The problem of updating agricultural technology, particularly in the field of agriculture, is important for agriculture. Alternative technology solutions that meet the performance criteria are a prerequisite for successful economic activity.
The aim of the study is to determine the effect of the application of an agro-technical complex of events, which successfully supports the soil fertility of the Planosoils and the sustainable level of productivity of the field crops.
In the field experiment in the station for irrigation agricultural Pazardzhik Valley, in three-polar crop rotation maize-barley-rape are studied three factors – soil tillage system, mineral fertilization and ways of managing plant residues.
The study found that the moisture content of the soil was mainly influenced by the type of treatment applied (loosening as a main plow and plowing as a pre-sowing) and the use of plant residues. The over compaction found in the beginning of the experiment in the 25-40 cm layer is partly overcome by performing a deep rupture to the depth of 35 cm. Despite the short period of the study, there was a certain decrease in the content of digestible potassium forms.
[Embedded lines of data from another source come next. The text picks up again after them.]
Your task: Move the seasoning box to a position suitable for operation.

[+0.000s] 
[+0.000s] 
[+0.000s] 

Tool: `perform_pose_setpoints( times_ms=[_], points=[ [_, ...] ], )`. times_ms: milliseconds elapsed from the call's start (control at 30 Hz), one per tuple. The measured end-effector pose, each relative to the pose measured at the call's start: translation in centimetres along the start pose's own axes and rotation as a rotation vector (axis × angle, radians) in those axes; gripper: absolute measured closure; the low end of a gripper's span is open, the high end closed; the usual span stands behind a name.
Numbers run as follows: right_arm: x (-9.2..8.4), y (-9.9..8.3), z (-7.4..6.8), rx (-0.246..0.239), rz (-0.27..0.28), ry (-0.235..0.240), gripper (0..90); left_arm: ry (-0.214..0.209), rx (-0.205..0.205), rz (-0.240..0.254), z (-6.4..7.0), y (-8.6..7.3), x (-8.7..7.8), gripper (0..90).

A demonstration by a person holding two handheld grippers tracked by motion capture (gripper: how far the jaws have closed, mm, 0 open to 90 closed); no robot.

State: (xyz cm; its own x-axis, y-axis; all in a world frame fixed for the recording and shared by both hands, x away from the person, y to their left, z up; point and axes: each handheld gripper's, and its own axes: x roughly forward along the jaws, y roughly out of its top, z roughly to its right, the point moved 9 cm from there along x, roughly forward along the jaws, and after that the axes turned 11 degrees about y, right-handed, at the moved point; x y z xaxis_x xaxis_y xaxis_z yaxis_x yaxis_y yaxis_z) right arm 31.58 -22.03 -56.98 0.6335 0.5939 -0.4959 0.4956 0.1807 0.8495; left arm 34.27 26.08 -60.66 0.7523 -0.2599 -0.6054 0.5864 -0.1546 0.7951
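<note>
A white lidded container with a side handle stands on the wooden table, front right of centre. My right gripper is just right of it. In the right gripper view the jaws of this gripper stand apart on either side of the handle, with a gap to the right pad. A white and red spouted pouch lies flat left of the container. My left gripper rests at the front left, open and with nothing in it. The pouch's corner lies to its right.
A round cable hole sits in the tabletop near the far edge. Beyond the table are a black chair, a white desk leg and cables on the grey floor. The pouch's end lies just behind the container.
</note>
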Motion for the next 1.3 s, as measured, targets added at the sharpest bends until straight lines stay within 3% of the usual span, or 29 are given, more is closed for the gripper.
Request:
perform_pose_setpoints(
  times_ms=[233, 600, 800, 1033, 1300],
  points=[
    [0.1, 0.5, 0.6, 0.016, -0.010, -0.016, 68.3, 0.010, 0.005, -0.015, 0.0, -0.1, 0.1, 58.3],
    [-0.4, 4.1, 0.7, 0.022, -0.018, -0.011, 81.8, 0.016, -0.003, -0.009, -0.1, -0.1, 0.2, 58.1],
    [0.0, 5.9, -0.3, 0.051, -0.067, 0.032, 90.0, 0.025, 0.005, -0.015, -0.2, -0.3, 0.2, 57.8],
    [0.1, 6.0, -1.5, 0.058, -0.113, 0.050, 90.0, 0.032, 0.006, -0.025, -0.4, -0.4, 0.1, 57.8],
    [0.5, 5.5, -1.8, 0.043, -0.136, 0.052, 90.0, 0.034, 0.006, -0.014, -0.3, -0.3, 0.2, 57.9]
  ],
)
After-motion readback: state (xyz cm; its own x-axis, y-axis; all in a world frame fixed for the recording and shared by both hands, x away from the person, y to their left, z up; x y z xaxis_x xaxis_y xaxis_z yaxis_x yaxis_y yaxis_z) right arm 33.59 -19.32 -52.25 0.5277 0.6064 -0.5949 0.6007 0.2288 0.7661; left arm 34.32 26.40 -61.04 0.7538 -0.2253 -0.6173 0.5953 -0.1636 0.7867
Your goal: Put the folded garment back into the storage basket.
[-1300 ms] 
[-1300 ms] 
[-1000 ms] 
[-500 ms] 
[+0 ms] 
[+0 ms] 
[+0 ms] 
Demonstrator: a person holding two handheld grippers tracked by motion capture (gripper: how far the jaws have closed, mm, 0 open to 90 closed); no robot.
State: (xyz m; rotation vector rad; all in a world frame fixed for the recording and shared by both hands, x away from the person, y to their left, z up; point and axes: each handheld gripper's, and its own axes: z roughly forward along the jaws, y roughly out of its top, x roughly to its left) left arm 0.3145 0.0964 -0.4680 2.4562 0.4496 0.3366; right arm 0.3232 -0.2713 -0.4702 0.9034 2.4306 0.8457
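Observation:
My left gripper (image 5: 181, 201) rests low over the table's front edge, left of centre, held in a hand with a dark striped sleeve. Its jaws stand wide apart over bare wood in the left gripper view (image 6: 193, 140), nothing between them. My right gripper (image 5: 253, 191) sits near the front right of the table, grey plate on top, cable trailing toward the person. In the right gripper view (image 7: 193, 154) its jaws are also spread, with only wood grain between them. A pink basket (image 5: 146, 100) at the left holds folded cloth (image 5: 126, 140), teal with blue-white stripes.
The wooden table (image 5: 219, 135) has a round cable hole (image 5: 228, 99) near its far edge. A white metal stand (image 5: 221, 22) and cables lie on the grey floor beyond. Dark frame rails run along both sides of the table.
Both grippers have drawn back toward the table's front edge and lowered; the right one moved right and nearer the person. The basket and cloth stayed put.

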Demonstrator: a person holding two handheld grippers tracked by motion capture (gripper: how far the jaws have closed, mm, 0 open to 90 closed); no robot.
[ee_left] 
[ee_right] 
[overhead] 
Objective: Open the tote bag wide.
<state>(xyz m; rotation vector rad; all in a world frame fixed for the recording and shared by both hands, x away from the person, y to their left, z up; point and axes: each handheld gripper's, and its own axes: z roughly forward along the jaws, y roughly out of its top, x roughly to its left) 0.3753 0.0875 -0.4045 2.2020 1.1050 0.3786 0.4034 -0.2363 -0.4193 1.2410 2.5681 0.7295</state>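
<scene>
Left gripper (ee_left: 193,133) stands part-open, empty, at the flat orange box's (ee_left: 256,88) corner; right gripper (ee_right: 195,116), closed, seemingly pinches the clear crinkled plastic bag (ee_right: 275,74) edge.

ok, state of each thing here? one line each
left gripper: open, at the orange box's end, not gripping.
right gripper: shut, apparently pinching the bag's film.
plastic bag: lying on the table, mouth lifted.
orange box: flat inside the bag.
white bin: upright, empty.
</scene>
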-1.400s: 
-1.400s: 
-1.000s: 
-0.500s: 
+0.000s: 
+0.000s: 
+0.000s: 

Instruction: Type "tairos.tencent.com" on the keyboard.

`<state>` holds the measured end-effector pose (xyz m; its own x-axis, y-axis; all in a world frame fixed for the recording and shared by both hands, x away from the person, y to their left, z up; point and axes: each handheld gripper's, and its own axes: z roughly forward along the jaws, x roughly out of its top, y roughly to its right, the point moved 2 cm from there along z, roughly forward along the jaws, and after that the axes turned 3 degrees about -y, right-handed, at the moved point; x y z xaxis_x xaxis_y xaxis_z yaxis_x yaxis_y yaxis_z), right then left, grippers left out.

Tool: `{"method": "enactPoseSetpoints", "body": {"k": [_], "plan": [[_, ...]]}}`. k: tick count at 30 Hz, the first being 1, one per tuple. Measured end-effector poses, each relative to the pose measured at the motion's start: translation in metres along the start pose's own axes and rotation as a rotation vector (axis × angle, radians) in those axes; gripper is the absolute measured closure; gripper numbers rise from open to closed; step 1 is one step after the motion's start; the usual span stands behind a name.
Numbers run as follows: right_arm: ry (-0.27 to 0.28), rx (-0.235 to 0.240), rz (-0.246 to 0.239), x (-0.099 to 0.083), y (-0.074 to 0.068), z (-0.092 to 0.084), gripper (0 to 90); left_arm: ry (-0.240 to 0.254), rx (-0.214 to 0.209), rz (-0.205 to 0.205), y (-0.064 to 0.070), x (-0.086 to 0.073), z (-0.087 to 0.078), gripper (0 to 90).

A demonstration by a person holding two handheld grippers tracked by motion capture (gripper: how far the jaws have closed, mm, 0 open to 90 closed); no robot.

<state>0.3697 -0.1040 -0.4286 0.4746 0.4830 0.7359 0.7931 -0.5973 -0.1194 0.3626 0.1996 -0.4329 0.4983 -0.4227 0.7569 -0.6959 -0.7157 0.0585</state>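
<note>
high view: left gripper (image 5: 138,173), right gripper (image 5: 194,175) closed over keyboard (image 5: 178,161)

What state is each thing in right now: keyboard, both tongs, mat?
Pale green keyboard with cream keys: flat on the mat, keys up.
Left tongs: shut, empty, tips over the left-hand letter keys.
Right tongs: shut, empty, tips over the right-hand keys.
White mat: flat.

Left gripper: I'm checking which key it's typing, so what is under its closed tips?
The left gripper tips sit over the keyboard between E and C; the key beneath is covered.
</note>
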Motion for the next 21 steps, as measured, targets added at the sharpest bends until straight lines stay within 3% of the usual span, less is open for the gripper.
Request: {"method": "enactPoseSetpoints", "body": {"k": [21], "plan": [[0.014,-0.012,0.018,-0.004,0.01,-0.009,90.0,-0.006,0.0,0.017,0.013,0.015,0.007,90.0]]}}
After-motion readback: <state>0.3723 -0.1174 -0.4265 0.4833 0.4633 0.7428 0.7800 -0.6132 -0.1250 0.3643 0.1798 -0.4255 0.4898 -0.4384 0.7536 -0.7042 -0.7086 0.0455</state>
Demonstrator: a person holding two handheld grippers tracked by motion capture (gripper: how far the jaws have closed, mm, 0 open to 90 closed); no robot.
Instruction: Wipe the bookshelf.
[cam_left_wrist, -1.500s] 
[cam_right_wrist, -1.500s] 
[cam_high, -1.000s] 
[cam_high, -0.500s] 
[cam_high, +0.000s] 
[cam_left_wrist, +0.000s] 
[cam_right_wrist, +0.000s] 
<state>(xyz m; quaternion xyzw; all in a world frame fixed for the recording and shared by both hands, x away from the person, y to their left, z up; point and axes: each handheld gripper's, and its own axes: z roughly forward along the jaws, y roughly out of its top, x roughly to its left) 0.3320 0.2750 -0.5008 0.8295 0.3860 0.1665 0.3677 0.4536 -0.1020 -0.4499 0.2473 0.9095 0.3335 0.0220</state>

The results show the activation of the microbiological activity after planting of the plant residues – an increase of the amount of the cellulose microorganisms and of the ammonifiable bacteria, the most noticeable in the high fertilization rate and the intensive treatments. The main part in the formation of crop rotation productivity is mineral fertilization. The impact of the tillage system is more marked in the first year of maize and especially during the third year of rape. Lack of fertilization influences yields significantly in rapeseed compared to maize and barley.